● How to complete this task
How many lines in the data below contain the word "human"? State only the number.

● Raw data

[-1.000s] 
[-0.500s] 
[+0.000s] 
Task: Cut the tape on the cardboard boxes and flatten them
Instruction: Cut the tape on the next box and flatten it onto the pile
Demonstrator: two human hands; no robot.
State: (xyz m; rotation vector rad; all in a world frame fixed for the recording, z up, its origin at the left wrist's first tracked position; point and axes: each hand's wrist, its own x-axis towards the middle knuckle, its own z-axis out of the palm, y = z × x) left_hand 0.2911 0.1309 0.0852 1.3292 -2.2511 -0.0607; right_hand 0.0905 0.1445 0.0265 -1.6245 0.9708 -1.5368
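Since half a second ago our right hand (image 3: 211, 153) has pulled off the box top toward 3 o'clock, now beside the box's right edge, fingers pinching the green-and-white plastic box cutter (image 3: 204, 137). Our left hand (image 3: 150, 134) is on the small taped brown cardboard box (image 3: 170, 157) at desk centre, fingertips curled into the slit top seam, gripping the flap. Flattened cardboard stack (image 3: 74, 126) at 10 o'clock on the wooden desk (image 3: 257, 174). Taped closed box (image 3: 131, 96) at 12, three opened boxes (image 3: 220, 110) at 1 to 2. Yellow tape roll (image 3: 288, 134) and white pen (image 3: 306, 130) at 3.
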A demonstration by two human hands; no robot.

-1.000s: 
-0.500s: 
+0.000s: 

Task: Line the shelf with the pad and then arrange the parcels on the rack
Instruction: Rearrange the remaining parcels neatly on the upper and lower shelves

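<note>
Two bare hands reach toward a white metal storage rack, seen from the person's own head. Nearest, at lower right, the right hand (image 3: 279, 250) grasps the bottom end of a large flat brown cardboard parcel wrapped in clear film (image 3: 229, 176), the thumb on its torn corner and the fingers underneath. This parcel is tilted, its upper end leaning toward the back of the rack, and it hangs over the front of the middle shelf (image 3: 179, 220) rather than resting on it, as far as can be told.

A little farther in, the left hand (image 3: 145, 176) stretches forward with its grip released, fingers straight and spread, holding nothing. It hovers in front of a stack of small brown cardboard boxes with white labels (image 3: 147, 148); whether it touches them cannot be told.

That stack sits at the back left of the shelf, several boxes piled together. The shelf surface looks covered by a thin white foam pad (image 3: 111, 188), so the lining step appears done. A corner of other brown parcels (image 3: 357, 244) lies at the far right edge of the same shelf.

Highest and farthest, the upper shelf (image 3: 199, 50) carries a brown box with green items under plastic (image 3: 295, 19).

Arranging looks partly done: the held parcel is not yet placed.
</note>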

● Task output
2